| WORK TO BE COMPLETED |
Retype the whole listing that follows so that it matches the original exactly.

+++ GIVEN DATA +++

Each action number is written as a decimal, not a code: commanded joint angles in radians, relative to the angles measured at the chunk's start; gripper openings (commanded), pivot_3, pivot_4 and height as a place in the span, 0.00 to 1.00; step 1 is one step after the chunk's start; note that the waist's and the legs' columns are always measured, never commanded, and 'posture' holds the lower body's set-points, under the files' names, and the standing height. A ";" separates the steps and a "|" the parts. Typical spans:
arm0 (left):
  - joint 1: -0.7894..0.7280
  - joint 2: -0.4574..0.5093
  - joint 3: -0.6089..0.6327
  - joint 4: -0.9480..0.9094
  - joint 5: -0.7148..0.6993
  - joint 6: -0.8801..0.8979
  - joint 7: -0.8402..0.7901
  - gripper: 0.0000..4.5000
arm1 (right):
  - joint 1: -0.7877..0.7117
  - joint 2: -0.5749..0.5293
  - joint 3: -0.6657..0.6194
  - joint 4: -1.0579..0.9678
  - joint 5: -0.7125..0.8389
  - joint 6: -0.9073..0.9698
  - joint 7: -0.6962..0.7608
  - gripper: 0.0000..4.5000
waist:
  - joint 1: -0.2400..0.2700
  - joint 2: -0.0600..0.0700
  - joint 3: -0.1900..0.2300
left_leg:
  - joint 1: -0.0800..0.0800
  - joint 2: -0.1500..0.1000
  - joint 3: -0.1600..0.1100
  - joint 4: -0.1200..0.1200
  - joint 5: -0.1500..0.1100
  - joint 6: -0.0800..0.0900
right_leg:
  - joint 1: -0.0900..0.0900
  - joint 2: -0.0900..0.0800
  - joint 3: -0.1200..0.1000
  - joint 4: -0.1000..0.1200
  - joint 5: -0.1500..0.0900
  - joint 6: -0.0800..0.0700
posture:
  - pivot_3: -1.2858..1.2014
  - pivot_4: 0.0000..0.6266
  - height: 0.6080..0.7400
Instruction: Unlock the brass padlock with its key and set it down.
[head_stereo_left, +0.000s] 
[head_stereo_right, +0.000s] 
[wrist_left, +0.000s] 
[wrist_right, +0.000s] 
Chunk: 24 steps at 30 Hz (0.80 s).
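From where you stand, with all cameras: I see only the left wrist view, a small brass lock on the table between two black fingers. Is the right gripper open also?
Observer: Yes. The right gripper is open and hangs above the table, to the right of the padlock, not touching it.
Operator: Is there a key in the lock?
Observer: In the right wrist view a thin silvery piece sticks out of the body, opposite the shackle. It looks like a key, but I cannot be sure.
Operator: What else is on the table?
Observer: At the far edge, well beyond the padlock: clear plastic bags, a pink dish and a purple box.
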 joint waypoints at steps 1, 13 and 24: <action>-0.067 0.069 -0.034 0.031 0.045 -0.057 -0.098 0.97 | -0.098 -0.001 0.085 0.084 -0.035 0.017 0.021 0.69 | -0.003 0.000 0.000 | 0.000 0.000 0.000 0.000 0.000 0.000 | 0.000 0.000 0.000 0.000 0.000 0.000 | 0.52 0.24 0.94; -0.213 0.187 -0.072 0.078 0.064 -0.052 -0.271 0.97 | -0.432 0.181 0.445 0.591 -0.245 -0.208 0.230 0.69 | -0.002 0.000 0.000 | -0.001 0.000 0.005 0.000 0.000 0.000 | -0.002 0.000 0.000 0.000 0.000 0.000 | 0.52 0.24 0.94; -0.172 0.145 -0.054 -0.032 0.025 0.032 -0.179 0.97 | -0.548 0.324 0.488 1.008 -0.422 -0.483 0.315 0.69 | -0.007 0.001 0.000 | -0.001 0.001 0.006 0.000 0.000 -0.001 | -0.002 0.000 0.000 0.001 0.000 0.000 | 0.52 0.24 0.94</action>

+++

| OUTPUT FOR THIS TASK |
Each action number is written as a decimal, not a code: commanded joint angles in radians, relative to the angles measured at the chunk's start; gripper openings (commanded), pivot_3, pivot_4 and height as a place in the span, 0.00 to 1.00; step 1 is one step after the chunk's start; note that the waist's and the legs' columns are always measured, never commanded, and 'posture' holds the lower body's set-points, under the files' names, and the standing height. A ";" separates the steps and a "|" the parts. Typical spans:
arm0 (left):
  - joint 1: -0.7894..0.7280
  - joint 2: -0.4574..0.5093
  - joint 3: -0.6089..0.6327
  - joint 4: -0.9480..0.9094
  - joint 5: -0.7148..0.6993
  - joint 6: -0.8801..0.8979
  - joint 7: -0.8402..0.7901
  - gripper: 0.0000..4.5000
arm1 (right):
  - joint 1: -0.7877..0.7117
  - joint 2: -0.5749..0.5293
  - joint 3: -0.6657..0.6194
  - joint 4: -1.0579..0.9678
  - joint 5: -0.7125..0.8389
  - joint 6: -0.9073..0.9698
  - joint 7: -0.6962..0.7608
  - gripper: 0.0000..4.5000
waist:
  - joint 1: -0.2400..0.2700
  - joint 2: -0.0600..0.0700
  - joint 3: -0.1900..0.2300
left_leg:
  - joint 1: -0.0800..0.0800
  - joint 2: -0.1500..0.1000
  - joint 3: -0.1600..0.1100
  - joint 4: -0.1200..0.1200
  - joint 5: -0.1500..0.1100
  - joint 6: -0.0800..0.0900
right_leg:
  - joint 1: -0.0900..0.0900
  - joint 2: -0.0900..0.0800
  - joint 3: -0.1200..0.1000
  - joint 4: -0.1000..0.1200
  - joint 5: -0.1500..0.0900
  - joint 6: -0.0800..0.0700
posture:
  - pivot_3: -1.2858..1.2014
  - pivot_4: 0.0000..0.6266
  - height: 0.6080..0.7400
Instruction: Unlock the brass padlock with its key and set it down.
[head_stereo_left, +0.000s] 
[head_stereo_right, +0.000s] 
[wrist_left, +0.000s] 
[wrist_right, +0.000s] 
Chunk: 24 steps at 30 Hz (0.80 s).
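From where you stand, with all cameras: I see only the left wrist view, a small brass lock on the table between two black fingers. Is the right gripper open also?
Observer: Yes. The right gripper is open and hangs above the table, to the right of the padlock, not touching it.
Operator: Is there a key in the lock?
Observer: In the right wrist view a thin silvery piece sticks out of the body, opposite the shackle. It looks like a key, but I cannot be sure.
Operator: What else is on the table?
Observer: At the far edge, well beyond the padlock: clear plastic bags, a pink dish and a purple box.
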 joint waypoints at steps 1, 13 and 24: <action>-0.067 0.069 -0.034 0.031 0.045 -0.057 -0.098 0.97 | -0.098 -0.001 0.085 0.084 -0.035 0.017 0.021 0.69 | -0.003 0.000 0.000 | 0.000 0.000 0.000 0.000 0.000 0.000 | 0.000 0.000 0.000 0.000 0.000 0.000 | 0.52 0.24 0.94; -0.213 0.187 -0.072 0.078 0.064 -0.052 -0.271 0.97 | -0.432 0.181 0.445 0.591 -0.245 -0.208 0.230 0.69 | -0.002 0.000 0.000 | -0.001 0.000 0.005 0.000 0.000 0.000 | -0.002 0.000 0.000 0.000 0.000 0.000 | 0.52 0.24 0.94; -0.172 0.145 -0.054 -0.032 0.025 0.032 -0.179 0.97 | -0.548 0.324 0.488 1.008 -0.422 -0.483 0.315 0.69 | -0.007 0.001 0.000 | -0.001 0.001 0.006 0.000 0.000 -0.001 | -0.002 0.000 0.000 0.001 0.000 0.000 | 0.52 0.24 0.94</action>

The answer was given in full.